Data items
== Segment start ==

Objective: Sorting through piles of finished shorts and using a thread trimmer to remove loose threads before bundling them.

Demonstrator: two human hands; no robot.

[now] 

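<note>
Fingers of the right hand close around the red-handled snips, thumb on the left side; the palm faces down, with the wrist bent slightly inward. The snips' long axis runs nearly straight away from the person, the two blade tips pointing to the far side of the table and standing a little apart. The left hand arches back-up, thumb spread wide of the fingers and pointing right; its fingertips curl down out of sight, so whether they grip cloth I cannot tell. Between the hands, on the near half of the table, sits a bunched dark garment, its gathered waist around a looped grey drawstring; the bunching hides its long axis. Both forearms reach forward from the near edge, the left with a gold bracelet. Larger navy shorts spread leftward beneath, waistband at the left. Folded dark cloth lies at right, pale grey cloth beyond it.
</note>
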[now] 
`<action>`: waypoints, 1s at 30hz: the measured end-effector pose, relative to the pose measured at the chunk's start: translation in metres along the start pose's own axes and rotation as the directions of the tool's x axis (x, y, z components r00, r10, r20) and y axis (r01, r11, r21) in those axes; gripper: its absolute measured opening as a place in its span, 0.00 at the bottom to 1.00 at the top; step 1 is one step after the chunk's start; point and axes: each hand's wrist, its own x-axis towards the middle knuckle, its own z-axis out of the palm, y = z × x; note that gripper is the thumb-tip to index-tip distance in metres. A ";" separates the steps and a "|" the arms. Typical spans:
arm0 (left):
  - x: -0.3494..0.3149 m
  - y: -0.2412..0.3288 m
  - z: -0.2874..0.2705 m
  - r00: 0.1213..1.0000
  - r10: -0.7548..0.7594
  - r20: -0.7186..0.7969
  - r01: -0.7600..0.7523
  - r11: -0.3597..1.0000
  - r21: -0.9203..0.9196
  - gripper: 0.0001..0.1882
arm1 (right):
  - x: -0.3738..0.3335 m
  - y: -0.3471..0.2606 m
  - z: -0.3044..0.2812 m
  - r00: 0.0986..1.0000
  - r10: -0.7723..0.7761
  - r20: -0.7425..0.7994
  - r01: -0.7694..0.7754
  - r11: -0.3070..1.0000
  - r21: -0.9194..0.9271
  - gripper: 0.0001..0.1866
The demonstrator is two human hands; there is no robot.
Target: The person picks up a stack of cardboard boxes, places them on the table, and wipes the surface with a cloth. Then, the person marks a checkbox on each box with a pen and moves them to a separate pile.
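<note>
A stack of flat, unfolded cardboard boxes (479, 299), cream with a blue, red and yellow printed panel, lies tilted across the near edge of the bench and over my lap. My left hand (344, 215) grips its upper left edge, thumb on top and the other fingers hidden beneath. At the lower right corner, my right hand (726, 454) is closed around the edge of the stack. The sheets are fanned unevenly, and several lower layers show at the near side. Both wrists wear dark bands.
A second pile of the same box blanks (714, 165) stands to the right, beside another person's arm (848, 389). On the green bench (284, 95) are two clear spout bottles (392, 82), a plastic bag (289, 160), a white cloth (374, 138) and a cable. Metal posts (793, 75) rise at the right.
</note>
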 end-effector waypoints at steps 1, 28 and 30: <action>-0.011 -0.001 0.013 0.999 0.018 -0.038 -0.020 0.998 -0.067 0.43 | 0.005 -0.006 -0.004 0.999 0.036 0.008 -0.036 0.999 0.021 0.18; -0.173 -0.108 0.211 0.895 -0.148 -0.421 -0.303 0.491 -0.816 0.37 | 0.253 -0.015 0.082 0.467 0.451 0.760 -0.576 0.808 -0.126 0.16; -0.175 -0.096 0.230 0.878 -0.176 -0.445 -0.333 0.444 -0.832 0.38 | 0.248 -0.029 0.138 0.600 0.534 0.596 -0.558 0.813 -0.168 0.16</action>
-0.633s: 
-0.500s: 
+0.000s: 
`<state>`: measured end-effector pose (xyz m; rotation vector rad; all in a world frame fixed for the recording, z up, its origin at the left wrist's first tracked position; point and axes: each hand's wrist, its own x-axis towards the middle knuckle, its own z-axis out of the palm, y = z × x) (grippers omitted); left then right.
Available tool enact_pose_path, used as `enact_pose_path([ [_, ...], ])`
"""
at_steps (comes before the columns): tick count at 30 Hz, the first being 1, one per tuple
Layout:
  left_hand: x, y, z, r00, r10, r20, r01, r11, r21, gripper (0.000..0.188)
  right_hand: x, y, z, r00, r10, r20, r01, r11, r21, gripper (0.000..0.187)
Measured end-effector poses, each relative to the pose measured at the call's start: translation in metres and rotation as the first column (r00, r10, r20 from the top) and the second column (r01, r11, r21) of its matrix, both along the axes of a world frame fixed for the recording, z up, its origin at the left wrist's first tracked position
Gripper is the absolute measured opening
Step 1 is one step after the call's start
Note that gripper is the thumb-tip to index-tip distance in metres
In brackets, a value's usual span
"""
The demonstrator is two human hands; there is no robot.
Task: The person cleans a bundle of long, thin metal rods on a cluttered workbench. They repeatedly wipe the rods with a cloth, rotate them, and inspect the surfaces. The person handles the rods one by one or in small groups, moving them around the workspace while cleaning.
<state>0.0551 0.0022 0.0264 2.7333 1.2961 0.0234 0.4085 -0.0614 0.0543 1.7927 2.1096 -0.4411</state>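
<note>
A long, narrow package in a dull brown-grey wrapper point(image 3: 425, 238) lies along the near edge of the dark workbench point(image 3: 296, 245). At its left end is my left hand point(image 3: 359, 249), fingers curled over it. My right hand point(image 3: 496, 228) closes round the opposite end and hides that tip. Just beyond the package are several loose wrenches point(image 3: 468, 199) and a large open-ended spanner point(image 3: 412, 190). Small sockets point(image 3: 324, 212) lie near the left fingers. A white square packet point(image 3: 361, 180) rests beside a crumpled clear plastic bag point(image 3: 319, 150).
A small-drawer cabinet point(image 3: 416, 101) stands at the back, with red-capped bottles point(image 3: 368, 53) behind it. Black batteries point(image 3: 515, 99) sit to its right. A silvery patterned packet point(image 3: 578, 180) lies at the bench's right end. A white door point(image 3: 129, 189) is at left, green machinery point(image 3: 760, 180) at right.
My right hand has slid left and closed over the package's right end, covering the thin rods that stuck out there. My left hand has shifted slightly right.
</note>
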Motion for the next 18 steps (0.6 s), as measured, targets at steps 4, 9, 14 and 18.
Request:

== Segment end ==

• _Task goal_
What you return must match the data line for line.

• _Result_
Objective: Sorting through piles of finished shorts and using a thread trimmer to remove loose threads before bundling them.

Demonstrator: two human hands; no robot.

[now] 

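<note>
Fingers of the right hand close around the red-handled snips, thumb on the left side; the palm faces down, with the wrist bent slightly inward. The snips' long axis runs nearly straight away from the person, the two blade tips pointing to the far side of the table and standing a little apart. The left hand arches back-up, thumb spread wide of the fingers and pointing right; its fingertips curl down out of sight, so whether they grip cloth I cannot tell. Between the hands, on the near half of the table, sits a bunched dark garment, its gathered waist around a looped grey drawstring; the bunching hides its long axis. Both forearms reach forward from the near edge, the left with a gold bracelet. Larger navy shorts spread leftward beneath, waistband at the left. Folded dark cloth lies at right, pale grey cloth beyond it.
</note>
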[now] 
`<action>`: waypoints, 1s at 30hz: the measured end-effector pose, relative to the pose measured at the chunk's start: translation in metres along the start pose's own axes and rotation as the directions of the tool's x axis (x, y, z components r00, r10, r20) and y axis (r01, r11, r21) in those axes; gripper: its absolute measured opening as a place in its span, 0.00 at the bottom to 1.00 at the top; step 1 is one step after the chunk's start; point and axes: each hand's wrist, its own x-axis towards the middle knuckle, its own z-axis out of the palm, y = z × x; note that gripper is the thumb-tip to index-tip distance in metres. A ";" separates the steps and a "|" the arms. Typical spans:
arm0 (left):
  - x: -0.3494..0.3149 m
  - y: -0.2412..0.3288 m
  - z: -0.2874..0.2705 m
  - r00: 0.1213..1.0000
  - r10: -0.7548..0.7594
  - r20: -0.7186..0.7969
  - r01: -0.7600..0.7523
  - r11: -0.3597..1.0000
  - r21: -0.9203..0.9196
  - gripper: 0.0001..0.1882
arm1 (right):
  - x: -0.3738..0.3335 m
  - y: -0.3471..0.2606 m
  - z: -0.3044..0.2812 m
  - r00: 0.0986..1.0000
  - r10: -0.7723..0.7761
  - r20: -0.7425..0.7994
  - r01: -0.7694..0.7754
  - r11: -0.3070..1.0000
  - r21: -0.9194..0.9271
  - gripper: 0.0001..0.1866
The demonstrator is two human hands; there is no robot.
Target: The person picks up a stack of cardboard boxes, places them on the table, and wipes the surface with a cloth. Then, the person marks a checkbox on each box with a pen and moves them to a separate pile.
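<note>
A stack of flat, unfolded cardboard boxes (479, 299), cream with a blue, red and yellow printed panel, lies tilted across the near edge of the bench and over my lap. My left hand (344, 215) grips its upper left edge, thumb on top and the other fingers hidden beneath. At the lower right corner, my right hand (726, 454) is closed around the edge of the stack. The sheets are fanned unevenly, and several lower layers show at the near side. Both wrists wear dark bands.
A second pile of the same box blanks (714, 165) stands to the right, beside another person's arm (848, 389). On the green bench (284, 95) are two clear spout bottles (392, 82), a plastic bag (289, 160), a white cloth (374, 138) and a cable. Metal posts (793, 75) rise at the right.
</note>
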 end-effector waypoints at steps 1, 28 and 30: <action>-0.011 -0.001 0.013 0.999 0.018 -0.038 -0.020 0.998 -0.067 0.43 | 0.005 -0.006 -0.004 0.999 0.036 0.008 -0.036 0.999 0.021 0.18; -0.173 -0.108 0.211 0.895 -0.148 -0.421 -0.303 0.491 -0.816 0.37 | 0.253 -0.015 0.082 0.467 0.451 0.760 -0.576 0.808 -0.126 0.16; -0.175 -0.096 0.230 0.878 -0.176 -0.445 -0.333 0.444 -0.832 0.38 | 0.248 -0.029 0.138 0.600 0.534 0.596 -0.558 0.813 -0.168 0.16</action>
-0.633s: 
-0.500s: 
+0.000s: 
`<state>`: measured end-effector pose (xyz m; rotation vector rad; all in a world frame fixed for the recording, z up, its origin at the left wrist's first tracked position; point and axes: each hand's wrist, its own x-axis towards the middle knuckle, its own z-axis out of the palm, y = z × x) (grippers omitted); left then right.
Available tool enact_pose_path, used as `enact_pose_path([ [_, ...], ])`
"""
at_steps (comes before the columns): tick count at 30 Hz, the first being 1, one per tuple
Layout:
  left_hand: x, y, z, r00, r10, r20, r01, r11, r21, gripper (0.000..0.188)
  right_hand: x, y, z, r00, r10, r20, r01, r11, r21, gripper (0.000..0.187)
Measured end-effector poses, each relative to the pose measured at the call's start: translation in metres and rotation as the first column (r00, r10, r20 from the top) and the second column (r01, r11, r21) of its matrix, both along the axes of a world frame fixed for the recording, z up, its origin at the left wrist's first tracked position
Gripper is the absolute measured opening
Step 1 is one step after the call's start
Note that gripper is the thumb-tip to index-tip distance in metres
In brackets, a value's usual span
"""
The demonstrator is two human hands; there is no robot.
Task: The person cleans a bundle of long, thin metal rods on a cluttered workbench. They repeatedly wipe the rods with a cloth, rotate them, and inspect the surfaces. The person handles the rods one by one or in small groups, moving them around the workspace while cleaning.
<state>0.0551 0.0022 0.0264 2.7333 1.2961 0.0234 0.4085 -0.0614 0.0543 1.7927 2.1096 -0.4411</state>
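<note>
A long, narrow package in a dull brown-grey wrapper point(image 3: 425, 238) lies along the near edge of the dark workbench point(image 3: 296, 245). At its left end is my left hand point(image 3: 359, 249), fingers curled over it. My right hand point(image 3: 496, 228) closes round the opposite end and hides that tip. Just beyond the package are several loose wrenches point(image 3: 468, 199) and a large open-ended spanner point(image 3: 412, 190). Small sockets point(image 3: 324, 212) lie near the left fingers. A white square packet point(image 3: 361, 180) rests beside a crumpled clear plastic bag point(image 3: 319, 150).
A small-drawer cabinet point(image 3: 416, 101) stands at the back, with red-capped bottles point(image 3: 368, 53) behind it. Black batteries point(image 3: 515, 99) sit to its right. A silvery patterned packet point(image 3: 578, 180) lies at the bench's right end. A white door point(image 3: 129, 189) is at left, green machinery point(image 3: 760, 180) at right.
My right hand has slid left and closed over the package's right end, covering the thin rods that stuck out there. My left hand has shifted slightly right.
</note>
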Motion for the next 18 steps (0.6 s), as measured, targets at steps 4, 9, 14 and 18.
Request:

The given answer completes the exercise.